NorthWest Centre for Advanced Drug Delivery (NoWCADD), School of Health Sciences, Faculty of Biology, Medicine and Health, University of Manchester, Manchester Academic Health Science Centre, Manchester, UK.
AstraZeneca, Cambridge, UK.
Pharmacol Res Perspect. 2021 Apr;9(2):e00759. doi: 10.1002/prp2.759.
Endometriosis is a chronic disease, characterized by the growth of endometrial-like cells outside the uterine cavity. Due to its complex pathophysiology, a totally resolving cure is yet to be found. The aim of this study was to compare the therapeutic efficacy of AZD4547, a novel fibroblast growth factor receptor inhibitor (FGFRI), with a well-characterized progestin, etonogestrel (ENG) using a validated in vivo mouse model of endometriosis. Endometriosis was induced by transplanting uterine fragments from donor mice in proestrus into the peritoneal cavity of recipient mice, which then developed into cyst-like lesions. AZD4547 and ENG were administered systemically either from the day of endometriosis induction or 2-weeks post-surgery. After 20 days of treatment, the lesions were harvested; their size and weight were measured and analyzed histologically or by qRT-PCR. Stage of estrous cycle was monitored throughout. Compared to vehicle, AZD4547 (25 mg/kg) was most effective in counteracting lesion growth when treating from day of surgery and 2 weeks after; ENG (0.8 mg/kg) was similarly effective in reducing lesion growth but only when administered from day of surgery. Each downregulated FGFR gene expression (p < 0.05). AZD4547 at all doses and ENG (0.008 mg/kg) caused no disturbance to the estrous cycle. ENG at 0.08 and 0.8 mg/kg was associated with partial or complete estrous cycle disruption and hyperemia of the uteri. AZD4547 and ENG both attenuated endometriotic lesion size, but only AZD4547 did not disrupt the estrous cycle, suggesting that targeting of FGFR is worthy of further investigation as a novel treatment for endometriosis.

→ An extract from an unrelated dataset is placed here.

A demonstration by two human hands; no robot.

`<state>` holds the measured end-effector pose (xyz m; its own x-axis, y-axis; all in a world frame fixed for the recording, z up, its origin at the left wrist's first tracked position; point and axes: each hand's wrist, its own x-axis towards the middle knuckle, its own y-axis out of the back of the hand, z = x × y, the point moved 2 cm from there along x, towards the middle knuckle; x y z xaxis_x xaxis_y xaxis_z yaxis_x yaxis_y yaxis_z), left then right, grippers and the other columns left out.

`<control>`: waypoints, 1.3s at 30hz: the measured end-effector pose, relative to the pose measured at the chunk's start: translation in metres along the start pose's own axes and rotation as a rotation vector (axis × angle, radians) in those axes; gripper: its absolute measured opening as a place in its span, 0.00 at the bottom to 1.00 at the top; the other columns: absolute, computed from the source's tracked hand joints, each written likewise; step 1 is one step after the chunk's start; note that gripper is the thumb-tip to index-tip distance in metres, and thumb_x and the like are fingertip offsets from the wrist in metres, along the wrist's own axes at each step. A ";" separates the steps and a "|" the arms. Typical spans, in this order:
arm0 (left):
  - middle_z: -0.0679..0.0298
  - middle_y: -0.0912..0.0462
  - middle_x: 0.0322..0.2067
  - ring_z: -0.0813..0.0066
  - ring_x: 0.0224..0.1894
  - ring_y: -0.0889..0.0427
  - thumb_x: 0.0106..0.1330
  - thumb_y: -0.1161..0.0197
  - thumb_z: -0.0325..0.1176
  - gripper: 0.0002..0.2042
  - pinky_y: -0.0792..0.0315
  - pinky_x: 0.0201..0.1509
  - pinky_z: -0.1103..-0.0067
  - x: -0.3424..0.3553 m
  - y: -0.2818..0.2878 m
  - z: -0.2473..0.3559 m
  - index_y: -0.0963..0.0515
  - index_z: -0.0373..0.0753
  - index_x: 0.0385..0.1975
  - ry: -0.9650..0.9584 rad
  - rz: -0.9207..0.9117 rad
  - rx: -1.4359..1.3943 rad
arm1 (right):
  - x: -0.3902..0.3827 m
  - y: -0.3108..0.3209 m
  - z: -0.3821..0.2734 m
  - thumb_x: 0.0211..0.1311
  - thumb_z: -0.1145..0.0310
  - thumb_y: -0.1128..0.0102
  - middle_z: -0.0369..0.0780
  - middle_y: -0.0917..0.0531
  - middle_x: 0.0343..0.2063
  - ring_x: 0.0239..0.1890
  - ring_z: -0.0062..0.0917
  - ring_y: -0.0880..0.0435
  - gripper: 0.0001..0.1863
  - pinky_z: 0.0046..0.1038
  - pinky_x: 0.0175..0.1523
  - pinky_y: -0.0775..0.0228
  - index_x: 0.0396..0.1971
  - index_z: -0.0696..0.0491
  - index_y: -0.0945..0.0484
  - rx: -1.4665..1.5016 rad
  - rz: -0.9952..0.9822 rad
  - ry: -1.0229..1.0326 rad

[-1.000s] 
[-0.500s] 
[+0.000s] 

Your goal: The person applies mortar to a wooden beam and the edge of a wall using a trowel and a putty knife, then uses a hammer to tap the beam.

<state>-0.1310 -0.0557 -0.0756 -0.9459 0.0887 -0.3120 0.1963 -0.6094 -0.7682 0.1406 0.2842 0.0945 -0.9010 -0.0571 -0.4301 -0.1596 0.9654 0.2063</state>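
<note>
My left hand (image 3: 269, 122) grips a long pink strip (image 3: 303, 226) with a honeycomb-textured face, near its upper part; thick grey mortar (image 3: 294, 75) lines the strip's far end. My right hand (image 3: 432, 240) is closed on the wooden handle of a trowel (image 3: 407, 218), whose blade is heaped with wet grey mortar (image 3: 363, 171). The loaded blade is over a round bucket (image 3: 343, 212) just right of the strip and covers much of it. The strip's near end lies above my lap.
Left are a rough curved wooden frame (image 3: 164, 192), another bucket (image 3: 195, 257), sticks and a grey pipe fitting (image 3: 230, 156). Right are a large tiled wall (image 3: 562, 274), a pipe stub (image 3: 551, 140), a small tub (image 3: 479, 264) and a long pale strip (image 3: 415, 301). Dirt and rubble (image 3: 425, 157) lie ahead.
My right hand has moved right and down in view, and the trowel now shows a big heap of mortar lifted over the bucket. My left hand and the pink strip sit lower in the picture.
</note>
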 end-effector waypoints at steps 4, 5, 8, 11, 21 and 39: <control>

子宫内膜异位症是一种慢性疾病,其特征是在子宫腔外生长类似子宫内膜的细胞。由于其复杂的病理生理学,目前尚未找到完全根治的方法。本研究旨在比较新型成纤维细胞生长因子受体抑制剂(FGFRI)AZD4547 与经过充分验证的孕激素依托孕烯(ENG)在子宫内膜异位症的体内小鼠模型中的治疗效果。通过将来自发情前期供体小鼠的子宫片段移植到受体小鼠的腹腔中诱导子宫内膜异位症,从而形成囊状病变。从子宫内膜异位症诱导之日或手术后 2 周开始,通过系统给药给予 AZD4547 和 ENG。治疗 20 天后,收获病变;测量和分析其大小和重量,并通过组织学或 qRT-PCR 进行分析。整个过程中监测动情周期的阶段。与载体相比,AZD4547(25mg/kg)在从手术当天和手术后 2 周开始治疗时最有效地抑制病变生长;ENG(0.8mg/kg)在减少病变生长方面同样有效,但仅在手术当天给药时有效。每个下调 FGFR 基因表达(p<0.05)。AZD4547 在所有剂量和 ENG(0.008mg/kg)下均未引起动情周期紊乱。ENG 为 0.08 和 0.8mg/kg 与动情周期部分或完全紊乱以及子宫充血有关。AZD4547 和 ENG 均能减轻子宫内膜异位症病变的大小,但只有 AZD4547 不会破坏动情周期,这表明靶向 FGFR 作为子宫内膜异位症的一种新治疗方法值得进一步研究。